В этот час подошел неслышно сзади к матери дед, приподнял, приобнял за плечи и скрипуче посетовал, чтобы не жалела мужа более мать: значит время, посему судьба. Мол, и он не думал утратить сына, нет ведь в русском и слов таких, означающих утрату дитя родителем. Есть вдовцы, есть и сироты, но нет способа, дабы описать его дедову боль-утрату по сыну, пускай и заступившему пятую нерушимую заповедь.
– Займусь теперь плесенью во дворе, а ты накрывай, да зови, как будет устроено, – и дед подвесил крупный охотничий нож на шершавый гвоздь в стене, прихватил топор и вышел на улицу.
Вскоре расслышали сродники дедов настороженный крик, созывал близких старый на улицу, ударяя обухом топора в двери дома.

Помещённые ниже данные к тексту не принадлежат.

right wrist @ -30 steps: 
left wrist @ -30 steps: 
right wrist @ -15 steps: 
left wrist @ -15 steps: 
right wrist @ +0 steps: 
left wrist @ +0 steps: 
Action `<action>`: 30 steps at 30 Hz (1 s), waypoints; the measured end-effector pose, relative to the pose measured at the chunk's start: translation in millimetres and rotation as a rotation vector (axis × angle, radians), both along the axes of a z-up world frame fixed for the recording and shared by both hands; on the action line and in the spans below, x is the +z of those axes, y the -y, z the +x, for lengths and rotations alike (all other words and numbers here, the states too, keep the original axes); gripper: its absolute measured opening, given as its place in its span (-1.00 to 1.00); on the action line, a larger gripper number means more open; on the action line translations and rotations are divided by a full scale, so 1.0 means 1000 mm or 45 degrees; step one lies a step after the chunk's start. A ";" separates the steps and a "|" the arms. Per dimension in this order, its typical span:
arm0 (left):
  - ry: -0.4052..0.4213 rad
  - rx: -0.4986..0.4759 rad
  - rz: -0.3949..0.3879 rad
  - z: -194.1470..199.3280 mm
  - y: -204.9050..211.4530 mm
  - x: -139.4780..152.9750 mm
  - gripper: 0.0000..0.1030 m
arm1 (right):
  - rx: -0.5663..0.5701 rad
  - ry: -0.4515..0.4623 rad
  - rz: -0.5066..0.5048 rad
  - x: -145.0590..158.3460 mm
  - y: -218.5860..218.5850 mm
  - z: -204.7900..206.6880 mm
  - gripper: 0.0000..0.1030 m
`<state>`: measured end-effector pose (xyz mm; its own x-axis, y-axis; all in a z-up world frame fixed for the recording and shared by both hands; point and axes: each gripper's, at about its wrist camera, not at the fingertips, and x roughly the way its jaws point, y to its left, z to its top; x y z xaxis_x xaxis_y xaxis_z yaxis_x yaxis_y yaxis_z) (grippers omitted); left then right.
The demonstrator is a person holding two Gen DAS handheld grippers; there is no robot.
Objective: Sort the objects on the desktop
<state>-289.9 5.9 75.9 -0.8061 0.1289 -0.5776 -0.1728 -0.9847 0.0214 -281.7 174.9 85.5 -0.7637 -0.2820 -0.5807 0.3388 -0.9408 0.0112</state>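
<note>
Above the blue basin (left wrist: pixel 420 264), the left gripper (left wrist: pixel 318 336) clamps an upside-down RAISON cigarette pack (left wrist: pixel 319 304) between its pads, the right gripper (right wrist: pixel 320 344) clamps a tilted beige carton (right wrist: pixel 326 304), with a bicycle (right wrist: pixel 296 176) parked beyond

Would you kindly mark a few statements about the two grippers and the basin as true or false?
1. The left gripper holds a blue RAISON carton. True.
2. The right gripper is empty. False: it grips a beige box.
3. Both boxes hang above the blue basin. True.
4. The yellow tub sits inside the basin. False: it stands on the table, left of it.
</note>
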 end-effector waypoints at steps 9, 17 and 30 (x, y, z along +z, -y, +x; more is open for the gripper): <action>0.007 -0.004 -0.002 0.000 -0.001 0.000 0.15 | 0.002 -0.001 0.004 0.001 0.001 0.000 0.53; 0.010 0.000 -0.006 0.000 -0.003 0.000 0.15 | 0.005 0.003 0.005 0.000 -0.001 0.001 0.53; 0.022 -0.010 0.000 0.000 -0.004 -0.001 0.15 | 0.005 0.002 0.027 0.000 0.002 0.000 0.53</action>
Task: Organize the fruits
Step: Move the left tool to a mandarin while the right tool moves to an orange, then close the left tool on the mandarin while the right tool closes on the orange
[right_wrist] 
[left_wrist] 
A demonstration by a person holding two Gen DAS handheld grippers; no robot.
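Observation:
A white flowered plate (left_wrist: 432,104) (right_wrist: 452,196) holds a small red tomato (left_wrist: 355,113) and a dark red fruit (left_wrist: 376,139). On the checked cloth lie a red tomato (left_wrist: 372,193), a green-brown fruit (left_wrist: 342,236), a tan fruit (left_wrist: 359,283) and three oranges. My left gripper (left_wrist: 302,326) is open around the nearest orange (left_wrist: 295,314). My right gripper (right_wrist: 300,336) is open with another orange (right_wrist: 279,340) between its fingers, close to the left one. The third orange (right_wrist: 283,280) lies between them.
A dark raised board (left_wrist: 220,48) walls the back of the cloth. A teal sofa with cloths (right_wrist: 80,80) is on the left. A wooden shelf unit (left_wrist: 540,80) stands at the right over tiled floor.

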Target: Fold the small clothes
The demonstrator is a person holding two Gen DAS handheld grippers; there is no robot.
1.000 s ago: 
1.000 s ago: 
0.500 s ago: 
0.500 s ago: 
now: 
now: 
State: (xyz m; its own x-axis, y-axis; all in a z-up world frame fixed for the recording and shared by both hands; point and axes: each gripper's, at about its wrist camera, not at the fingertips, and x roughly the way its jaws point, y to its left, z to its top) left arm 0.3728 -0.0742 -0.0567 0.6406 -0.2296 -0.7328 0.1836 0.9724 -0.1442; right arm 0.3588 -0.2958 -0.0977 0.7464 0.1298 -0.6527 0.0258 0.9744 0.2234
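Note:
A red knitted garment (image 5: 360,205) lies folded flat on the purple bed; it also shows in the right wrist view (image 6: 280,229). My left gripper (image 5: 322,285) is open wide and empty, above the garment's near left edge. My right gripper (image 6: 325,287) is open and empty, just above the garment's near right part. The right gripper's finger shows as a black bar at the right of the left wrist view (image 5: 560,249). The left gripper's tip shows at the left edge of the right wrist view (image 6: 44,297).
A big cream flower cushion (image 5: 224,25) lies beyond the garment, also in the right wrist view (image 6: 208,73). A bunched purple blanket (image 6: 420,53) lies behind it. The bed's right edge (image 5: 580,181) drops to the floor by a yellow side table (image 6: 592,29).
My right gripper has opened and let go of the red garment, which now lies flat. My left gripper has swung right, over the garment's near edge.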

Плесень совсем прихватила, проросла снаружи дом. Многим больше стала за прошедший день – добралась и до крыши, и до углов, проковыряв в разных местах в сопряжении стен целые дыры, грозящие провалить, обрушить преграды. Язвы на доме во многих местах скалились деду зеленоватыми и красноватыми яминами, углублениями разных окружностей и размеров.
– И если едкая проказа на доме распространилась, то нечист он, – проговорил дед и ударил топором в стену. – И должно разломать сей дом и дерево его, и обмазку вынести на место нечистое… – продолжал врубаться в дерево дед неистово, призывая и Гарю, остолбеневшего, себе на помощь.
Тиромалка
Уходя, он обещал вернуться через пучину лет, чтобы вновь увести детей.
Надпись на доме гамельнского крысолова, 1284 год
– Сымай, говорю, подеяло с покойника, – шипели из-под распахнутого окна Николеньке, а тот хоть и нашел в себе стойкость перевалиться через оконник в мертвецкую, теперь вдруг заиндевел в недвижимости в глухоте приуснувшего дома.
Дед Михей околел два дня назад, и сегодня в последний раз надлежало ему ночевать под родными сводами. Близкие его утомились от поминальных приготовлений и потому не слышали ни шарканья оконной щеколды, ни стука ставень, ни скрипа половиц под неокрепшими ногами. А Николенька был бы теперь только рад, погибая от нерешительности, если бы обнажилась засада хозяевами, и замутка не имела бы разрешения.